Set down, exactly as written, every line from the top of the records below to the line containing "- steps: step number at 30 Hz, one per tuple", both ends included, and no others.

** SUPPLIED DATA follows **

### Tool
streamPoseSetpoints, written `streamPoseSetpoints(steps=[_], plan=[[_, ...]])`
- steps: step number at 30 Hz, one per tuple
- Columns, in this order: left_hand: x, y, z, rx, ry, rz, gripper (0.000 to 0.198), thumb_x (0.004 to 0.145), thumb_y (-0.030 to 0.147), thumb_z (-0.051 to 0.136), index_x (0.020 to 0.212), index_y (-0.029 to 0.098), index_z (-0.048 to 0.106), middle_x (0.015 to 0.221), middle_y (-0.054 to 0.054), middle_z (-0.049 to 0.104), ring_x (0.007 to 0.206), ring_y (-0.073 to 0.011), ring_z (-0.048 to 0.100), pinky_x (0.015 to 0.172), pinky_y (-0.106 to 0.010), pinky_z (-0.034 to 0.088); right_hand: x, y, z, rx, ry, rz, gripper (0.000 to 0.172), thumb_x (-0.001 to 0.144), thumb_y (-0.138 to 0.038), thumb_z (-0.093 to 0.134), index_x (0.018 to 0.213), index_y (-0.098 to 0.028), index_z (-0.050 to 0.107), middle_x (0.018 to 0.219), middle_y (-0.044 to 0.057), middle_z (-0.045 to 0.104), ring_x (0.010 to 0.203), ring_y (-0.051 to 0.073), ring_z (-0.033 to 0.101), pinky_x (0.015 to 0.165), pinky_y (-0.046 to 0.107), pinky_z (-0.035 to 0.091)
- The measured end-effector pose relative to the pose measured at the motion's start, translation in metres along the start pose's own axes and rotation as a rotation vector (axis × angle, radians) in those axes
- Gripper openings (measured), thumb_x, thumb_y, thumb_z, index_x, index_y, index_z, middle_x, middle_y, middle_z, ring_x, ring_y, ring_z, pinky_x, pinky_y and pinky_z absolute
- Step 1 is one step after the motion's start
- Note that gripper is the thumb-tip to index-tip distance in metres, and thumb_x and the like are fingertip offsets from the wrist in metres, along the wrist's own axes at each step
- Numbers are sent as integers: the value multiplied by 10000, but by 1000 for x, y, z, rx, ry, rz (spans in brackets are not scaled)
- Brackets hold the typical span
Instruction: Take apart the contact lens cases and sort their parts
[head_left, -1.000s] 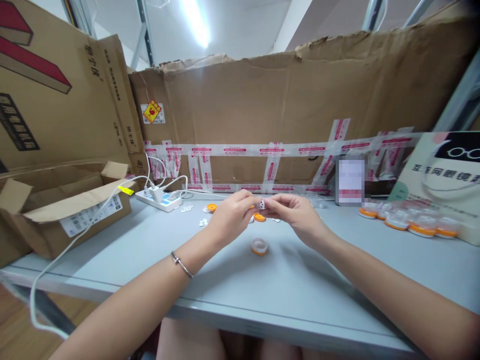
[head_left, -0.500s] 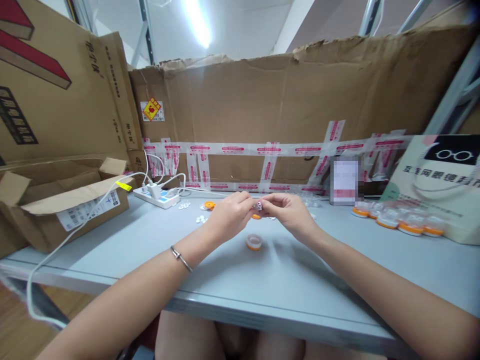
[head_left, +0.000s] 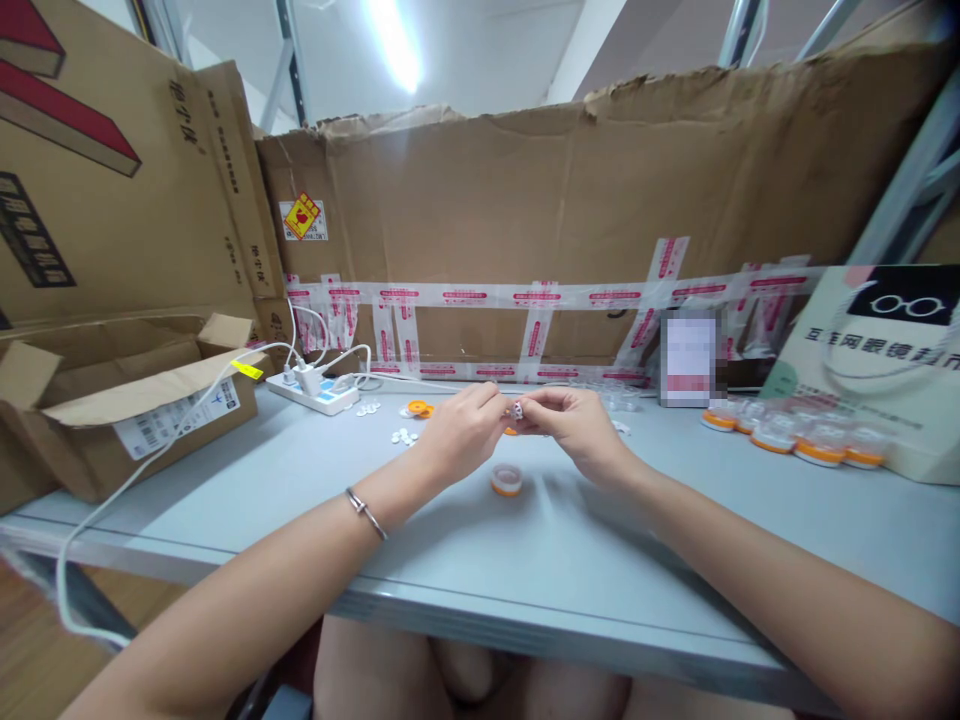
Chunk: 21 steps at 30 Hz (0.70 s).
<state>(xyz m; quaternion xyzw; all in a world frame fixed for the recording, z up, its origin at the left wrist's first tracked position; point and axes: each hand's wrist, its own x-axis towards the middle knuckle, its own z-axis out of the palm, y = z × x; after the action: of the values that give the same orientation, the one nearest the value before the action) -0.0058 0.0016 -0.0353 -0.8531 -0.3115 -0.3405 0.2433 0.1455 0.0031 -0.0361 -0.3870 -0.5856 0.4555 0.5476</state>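
My left hand [head_left: 461, 432] and my right hand [head_left: 577, 428] meet above the grey table [head_left: 315, 500], fingers pinched together. Between their fingertips sits a tiny white piece with dark marks [head_left: 517, 410]. What exactly it is I cannot make out. Just below the hands a small round orange-rimmed case [head_left: 507, 480] rests on the table. An orange lid [head_left: 417, 407] and a few small clear discs [head_left: 403, 437] lie to the left of my left hand. A thin bracelet circles my left wrist.
An open cardboard box [head_left: 112, 410] stands at the left. A white power strip [head_left: 311, 392] with cables lies by the taped cardboard wall [head_left: 570, 220]. Several orange-rimmed cases [head_left: 795, 440] line up at the right, in front of a printed paper bag [head_left: 877, 350].
Both hands have stayed pinched on the tiny piece with only slight finger motion. The view has shifted a little, so the table items sit slightly higher in frame.
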Motion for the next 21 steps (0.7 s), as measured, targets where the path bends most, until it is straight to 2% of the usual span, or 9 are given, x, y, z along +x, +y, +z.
streamPoseSetpoints(steps=[4, 9, 12, 17, 21], plan=[[0, -2, 1, -95, 30, -21, 117, 805, 186, 466, 813, 143, 573, 750, -37, 579, 723, -137, 530, 659, -248, 435, 2, -1, -3, 54, -46, 126, 155, 587, -272, 678, 635, -134, 626, 557, 1, 622, 582, 118, 602, 677, 284, 509], [1, -8, 5, -302, 19, -100, 112, 775, 206, 523, 840, 148, 594, 765, -31, 601, 712, -117, 543, 653, -232, 441, 5, -4, -11, 92, -171, 250, 193, 594, -250, 690, 747, -169, 605, 676, 3, 658, 663, 112, 617, 751, 273, 483], [5, -10, 7, -438, -2, -151, 136, 750, 220, 552, 847, 146, 611, 769, -31, 619, 686, -104, 554, 647, -221, 451, 7, -3, -14, 90, -161, 273, 196, 602, -251, 690, 751, -173, 588, 662, 2, 654, 648, 102, 614, 742, 257, 475], [20, -14, 9, -769, -87, -337, 186, 716, 271, 579, 813, 115, 610, 727, -41, 629, 655, -101, 575, 622, -211, 482, 10, -4, -17, 173, -123, 294, 167, 600, -231, 684, 698, -174, 561, 624, -13, 629, 607, 86, 594, 680, 228, 470], [23, -12, 13, -940, -44, -360, 195, 691, 266, 604, 793, 103, 577, 748, -44, 614, 677, -101, 579, 657, -226, 497, 9, -9, -17, 216, -109, 321, 142, 590, -189, 667, 639, -168, 535, 605, -21, 594, 558, 65, 552, 606, 197, 452]])
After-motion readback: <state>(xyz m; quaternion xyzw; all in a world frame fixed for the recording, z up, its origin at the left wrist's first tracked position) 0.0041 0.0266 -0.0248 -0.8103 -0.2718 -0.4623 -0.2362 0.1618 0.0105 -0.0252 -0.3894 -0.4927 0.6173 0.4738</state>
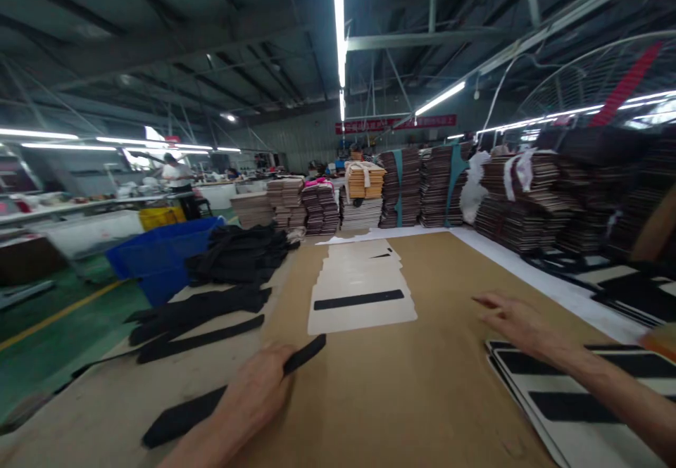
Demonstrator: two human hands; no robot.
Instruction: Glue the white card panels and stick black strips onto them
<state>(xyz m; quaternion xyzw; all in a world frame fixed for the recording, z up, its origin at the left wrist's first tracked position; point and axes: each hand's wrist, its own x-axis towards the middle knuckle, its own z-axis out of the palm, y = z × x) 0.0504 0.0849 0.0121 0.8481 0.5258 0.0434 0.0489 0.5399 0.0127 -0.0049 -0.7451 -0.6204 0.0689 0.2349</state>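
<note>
My left hand (264,383) is closed on a black fabric strip (306,354), whose end sticks out past the fingers over the brown board (422,383). Another black length (184,415) lies left of the wrist; whether it belongs to the same strip is hidden by the hand. Above the board, my right hand (510,320) has its fingers drawn together, with a small dark tip at the fingertips that I cannot make out. Ahead, overlapping pale panels (364,317) lie on the board, the nearest bearing a black strip (359,300). Pale panels with black bands (575,406) are stacked under my right forearm.
Black fabric strips (201,313) and a heap of black pieces (237,250) lie at left, beside a blue bin (163,250). Tall stacks of dark panels (401,190) line the far side. A large fan (596,77) stands at right. A person (177,176) is far left.
</note>
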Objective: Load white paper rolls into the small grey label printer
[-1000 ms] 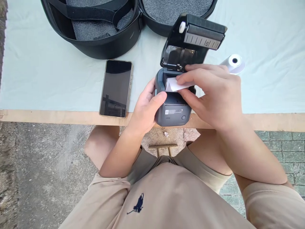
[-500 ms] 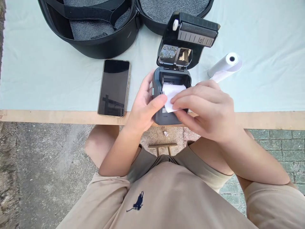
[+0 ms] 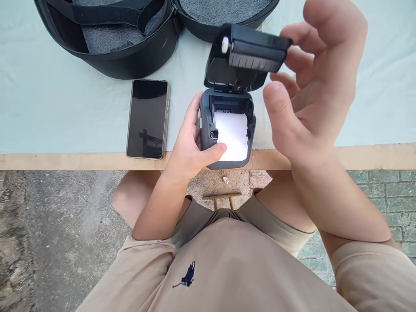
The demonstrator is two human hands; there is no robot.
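Observation:
A small dark grey printer (image 3: 206,130) sits at the table's near edge with its lid (image 3: 250,54) flipped up. A white paper strip (image 3: 231,135) lies over its open bay and front. My left hand (image 3: 189,145) grips the printer's left side, thumb pressing the paper's lower left corner. My right hand (image 3: 312,82) is raised to the right of the lid, fingers spread and curved, holding nothing, its fingertips close to the lid's right end.
A black phone (image 3: 147,118) lies face up left of the printer. An open black padded case (image 3: 130,34) fills the back of the pale cloth-covered table (image 3: 48,104). The wooden table edge (image 3: 81,161) runs across; my knees and the pavement show below.
My right hand pulled the paper forward over the printer's front, let go of it and rose towards the lid. The spare roll at the right is now hidden behind that hand.

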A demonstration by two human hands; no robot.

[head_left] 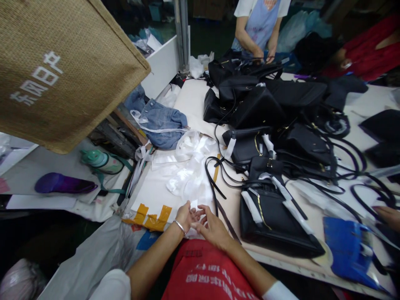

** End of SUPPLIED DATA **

## ANSWER AREA
### Tool
streamPoseSetpoints, written `streamPoseSetpoints(steps=[_], plan=[[_, ...]])`
- steps: step number at 30 Hz, one per tuple

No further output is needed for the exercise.